- Work task
Please give back only the lines below from the one containing "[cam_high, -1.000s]" to the one containing "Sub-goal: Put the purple", each repeated word for word, both ends included.

Saved data entries
- Opening Delimiter -

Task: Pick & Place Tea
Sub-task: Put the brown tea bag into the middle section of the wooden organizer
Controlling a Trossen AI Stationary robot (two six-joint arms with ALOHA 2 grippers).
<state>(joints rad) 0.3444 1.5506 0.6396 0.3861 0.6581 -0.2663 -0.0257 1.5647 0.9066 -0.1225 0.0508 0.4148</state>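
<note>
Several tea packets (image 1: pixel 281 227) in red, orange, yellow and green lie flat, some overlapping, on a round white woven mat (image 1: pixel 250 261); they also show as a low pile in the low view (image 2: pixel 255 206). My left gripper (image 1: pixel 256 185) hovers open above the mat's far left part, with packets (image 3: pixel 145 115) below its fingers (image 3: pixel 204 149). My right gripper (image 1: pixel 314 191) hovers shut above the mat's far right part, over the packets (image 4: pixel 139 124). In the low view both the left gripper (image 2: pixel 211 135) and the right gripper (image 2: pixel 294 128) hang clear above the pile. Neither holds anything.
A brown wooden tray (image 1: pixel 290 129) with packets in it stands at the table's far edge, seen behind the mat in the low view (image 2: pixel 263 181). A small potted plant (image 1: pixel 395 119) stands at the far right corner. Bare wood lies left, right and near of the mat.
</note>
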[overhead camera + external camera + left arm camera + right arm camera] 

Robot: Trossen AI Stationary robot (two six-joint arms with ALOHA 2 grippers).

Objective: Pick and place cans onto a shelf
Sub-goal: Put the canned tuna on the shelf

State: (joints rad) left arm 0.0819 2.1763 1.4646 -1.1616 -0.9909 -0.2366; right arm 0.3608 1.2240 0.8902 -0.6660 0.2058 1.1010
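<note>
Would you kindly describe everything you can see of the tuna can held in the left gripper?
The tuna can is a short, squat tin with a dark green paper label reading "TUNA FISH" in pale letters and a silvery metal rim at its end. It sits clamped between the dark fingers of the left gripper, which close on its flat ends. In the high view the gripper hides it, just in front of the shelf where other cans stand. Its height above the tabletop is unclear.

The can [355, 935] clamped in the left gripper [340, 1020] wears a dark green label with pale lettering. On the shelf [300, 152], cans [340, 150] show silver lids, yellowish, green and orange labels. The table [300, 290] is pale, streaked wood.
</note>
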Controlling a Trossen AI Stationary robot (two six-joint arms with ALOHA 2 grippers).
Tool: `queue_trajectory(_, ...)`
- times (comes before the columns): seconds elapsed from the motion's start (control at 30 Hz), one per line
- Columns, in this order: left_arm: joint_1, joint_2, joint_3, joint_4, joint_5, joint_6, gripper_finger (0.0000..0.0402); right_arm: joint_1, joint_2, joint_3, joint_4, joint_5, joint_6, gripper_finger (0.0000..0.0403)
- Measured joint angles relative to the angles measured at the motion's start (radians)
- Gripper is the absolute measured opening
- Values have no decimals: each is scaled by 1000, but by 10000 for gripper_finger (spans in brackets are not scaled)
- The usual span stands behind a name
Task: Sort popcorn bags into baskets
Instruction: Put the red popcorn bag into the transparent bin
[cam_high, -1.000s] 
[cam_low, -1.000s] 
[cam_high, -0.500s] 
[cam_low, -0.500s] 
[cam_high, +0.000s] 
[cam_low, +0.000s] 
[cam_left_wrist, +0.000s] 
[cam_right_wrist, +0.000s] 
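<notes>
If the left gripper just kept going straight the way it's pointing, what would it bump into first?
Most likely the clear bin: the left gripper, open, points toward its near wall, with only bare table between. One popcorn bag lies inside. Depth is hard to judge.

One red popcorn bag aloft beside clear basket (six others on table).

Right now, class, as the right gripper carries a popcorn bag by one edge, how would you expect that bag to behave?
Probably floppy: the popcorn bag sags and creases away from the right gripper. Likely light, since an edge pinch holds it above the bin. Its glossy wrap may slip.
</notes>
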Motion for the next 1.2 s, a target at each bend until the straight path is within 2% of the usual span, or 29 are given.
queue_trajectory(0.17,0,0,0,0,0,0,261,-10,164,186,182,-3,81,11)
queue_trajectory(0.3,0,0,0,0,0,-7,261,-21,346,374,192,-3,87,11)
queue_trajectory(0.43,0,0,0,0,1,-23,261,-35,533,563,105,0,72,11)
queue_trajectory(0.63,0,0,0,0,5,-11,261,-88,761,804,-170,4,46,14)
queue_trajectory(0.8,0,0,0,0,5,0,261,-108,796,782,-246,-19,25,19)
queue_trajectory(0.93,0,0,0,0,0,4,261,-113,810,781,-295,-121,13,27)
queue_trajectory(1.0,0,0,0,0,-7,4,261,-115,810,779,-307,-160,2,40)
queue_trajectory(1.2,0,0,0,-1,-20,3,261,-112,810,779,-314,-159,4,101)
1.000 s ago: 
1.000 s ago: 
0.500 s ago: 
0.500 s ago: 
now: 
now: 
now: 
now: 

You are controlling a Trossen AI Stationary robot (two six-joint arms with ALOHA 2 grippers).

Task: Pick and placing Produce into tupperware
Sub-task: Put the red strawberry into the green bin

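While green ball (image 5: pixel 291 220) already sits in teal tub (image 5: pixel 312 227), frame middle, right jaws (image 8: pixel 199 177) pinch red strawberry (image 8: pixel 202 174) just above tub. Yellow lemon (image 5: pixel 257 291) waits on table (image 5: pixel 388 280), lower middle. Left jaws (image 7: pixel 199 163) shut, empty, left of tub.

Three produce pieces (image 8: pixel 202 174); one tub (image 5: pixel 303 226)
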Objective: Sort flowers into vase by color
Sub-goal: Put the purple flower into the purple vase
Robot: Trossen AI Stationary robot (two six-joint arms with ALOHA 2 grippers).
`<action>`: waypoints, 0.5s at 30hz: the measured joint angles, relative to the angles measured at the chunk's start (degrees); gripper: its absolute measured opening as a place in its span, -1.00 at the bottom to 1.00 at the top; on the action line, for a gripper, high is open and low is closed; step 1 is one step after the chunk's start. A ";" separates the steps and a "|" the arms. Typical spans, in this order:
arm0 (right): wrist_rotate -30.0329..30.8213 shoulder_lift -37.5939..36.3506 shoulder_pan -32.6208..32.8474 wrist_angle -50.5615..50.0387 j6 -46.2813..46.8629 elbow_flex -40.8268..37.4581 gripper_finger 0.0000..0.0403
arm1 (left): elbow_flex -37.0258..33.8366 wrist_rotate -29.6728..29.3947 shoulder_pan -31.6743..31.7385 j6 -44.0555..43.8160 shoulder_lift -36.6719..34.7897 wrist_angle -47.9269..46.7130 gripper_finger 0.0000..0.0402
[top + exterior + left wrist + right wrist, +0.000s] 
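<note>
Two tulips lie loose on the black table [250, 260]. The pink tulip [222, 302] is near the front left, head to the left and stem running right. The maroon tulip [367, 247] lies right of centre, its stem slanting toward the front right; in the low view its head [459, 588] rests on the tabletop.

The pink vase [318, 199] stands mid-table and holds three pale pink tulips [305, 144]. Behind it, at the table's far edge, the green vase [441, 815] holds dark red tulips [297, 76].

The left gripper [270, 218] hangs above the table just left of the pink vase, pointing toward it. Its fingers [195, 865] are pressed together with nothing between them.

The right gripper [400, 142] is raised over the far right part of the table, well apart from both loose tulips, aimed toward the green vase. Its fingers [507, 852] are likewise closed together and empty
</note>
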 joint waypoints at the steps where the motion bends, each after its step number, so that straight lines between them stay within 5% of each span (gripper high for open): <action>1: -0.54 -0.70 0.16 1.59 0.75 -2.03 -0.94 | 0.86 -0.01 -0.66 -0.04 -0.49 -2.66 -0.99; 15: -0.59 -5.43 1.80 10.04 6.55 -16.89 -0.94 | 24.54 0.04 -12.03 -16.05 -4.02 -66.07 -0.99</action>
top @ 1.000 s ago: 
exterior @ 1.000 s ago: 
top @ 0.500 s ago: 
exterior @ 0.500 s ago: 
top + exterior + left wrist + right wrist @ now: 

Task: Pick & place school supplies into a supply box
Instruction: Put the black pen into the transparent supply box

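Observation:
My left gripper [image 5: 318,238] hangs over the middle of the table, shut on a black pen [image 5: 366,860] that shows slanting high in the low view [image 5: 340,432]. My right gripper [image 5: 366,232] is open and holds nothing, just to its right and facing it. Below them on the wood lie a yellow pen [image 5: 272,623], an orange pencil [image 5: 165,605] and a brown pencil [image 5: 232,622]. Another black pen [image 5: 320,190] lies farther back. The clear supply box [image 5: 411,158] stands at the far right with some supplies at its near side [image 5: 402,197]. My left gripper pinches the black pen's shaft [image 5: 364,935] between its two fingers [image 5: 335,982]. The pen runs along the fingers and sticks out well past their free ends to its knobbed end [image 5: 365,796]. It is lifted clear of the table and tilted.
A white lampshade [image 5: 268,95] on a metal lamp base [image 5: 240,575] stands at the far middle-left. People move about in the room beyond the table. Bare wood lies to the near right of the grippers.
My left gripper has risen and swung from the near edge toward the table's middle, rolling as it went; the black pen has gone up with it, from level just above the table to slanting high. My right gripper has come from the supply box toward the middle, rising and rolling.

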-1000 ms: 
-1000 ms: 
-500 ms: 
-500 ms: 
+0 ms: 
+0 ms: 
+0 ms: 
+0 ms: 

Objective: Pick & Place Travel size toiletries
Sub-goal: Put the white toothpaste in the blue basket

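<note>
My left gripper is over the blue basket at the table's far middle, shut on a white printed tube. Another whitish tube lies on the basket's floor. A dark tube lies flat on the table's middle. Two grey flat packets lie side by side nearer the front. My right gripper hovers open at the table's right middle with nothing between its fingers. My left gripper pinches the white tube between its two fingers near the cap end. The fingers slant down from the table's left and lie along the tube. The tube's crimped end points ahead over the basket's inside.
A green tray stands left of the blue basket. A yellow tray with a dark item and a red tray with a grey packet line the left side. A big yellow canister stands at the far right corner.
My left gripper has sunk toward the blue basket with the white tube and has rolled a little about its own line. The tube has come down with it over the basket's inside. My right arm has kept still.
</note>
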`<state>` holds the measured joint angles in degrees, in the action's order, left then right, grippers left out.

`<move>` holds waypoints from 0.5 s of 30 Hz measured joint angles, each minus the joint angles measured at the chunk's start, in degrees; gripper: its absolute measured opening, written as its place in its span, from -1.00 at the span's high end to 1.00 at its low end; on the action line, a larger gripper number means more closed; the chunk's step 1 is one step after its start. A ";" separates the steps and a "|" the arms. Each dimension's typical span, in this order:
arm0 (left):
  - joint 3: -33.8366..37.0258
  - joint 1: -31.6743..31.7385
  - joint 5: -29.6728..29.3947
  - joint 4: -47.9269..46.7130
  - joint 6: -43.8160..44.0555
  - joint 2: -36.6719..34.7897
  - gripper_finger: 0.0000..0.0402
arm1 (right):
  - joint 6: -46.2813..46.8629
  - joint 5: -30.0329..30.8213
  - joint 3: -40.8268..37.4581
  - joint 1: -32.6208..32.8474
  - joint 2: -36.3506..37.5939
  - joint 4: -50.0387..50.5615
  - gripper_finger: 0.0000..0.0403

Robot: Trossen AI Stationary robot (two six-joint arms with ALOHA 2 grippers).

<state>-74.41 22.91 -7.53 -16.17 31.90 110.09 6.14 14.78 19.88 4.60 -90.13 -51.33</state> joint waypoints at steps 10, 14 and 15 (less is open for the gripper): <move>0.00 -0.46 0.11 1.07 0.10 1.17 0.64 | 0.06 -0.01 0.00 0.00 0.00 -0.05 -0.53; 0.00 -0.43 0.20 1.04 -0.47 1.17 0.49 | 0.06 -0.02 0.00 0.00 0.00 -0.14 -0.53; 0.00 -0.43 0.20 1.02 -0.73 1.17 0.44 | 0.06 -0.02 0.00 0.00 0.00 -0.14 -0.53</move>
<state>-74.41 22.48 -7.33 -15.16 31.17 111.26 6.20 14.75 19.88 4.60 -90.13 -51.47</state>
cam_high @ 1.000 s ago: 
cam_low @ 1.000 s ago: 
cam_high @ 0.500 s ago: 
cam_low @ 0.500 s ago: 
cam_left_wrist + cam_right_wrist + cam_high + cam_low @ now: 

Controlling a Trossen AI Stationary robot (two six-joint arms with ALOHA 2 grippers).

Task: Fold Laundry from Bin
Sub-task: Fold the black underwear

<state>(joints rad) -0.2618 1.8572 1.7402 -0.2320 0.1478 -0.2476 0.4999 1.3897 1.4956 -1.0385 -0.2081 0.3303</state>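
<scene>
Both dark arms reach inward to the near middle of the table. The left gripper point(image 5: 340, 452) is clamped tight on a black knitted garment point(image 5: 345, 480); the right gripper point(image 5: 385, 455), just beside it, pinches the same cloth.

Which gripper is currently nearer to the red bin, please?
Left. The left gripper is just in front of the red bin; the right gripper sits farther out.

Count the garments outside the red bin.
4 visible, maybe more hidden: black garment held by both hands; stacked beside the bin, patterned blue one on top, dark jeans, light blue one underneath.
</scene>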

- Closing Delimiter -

- Solution
[cam_high, -1.000s] 
[cam_low, -1.000s] 
[cam_high, -0.500s] 
[cam_low, -0.500s] 
[cam_high, +0.000s] 
[cam_low, +0.000s] 
[cam_left_wrist, +0.000s] 
[cam_right_wrist, +0.000s] 
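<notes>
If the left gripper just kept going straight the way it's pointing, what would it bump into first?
Most likely the clear bin: the left gripper, open, points toward its near wall, with only bare table between. One popcorn bag lies inside. Depth is hard to judge.

One red popcorn bag aloft beside clear basket (six others on table).

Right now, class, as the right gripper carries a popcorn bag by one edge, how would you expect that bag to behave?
Probably floppy: the popcorn bag sags and creases away from the right gripper. Likely light, since an edge pinch holds it above the bin. Its glossy wrap may slip.
</notes>
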Motion for the next 1.2 s, a target at each bend until the straight path is within 2% of the usual span, or 29 are given.
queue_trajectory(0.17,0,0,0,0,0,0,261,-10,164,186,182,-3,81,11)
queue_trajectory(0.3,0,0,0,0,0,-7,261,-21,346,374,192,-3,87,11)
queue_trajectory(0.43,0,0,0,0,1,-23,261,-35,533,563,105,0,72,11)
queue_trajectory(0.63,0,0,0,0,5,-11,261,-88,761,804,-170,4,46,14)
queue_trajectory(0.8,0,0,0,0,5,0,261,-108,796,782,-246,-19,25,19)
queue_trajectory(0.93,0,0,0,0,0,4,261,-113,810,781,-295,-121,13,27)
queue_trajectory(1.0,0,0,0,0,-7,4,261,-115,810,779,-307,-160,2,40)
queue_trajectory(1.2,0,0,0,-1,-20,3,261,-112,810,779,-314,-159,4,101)
1.000 s ago: 
1.000 s ago: 
0.500 s ago: 
0.500 s ago: 
now: 
now: 
now: 
now: 

You are controlling a Trossen AI Stationary robot (two six-joint arms with ALOHA 2 grippers).

Task: Pick and placing Produce into tupperware
Sub-task: Put the red strawberry into the green bin

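While green ball (image 5: pixel 291 220) already sits in teal tub (image 5: pixel 312 227), frame middle, right jaws (image 8: pixel 199 177) pinch red strawberry (image 8: pixel 202 174) just above tub. Yellow lemon (image 5: pixel 257 291) waits on table (image 5: pixel 388 280), lower middle. Left jaws (image 7: pixel 199 163) shut, empty, left of tub.

Three produce pieces (image 8: pixel 202 174); one tub (image 5: pixel 303 226)
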Objective: Sort flowers into vase by color
Sub-goal: Put the purple flower into the purple vase

No additional output is expected for this exercise.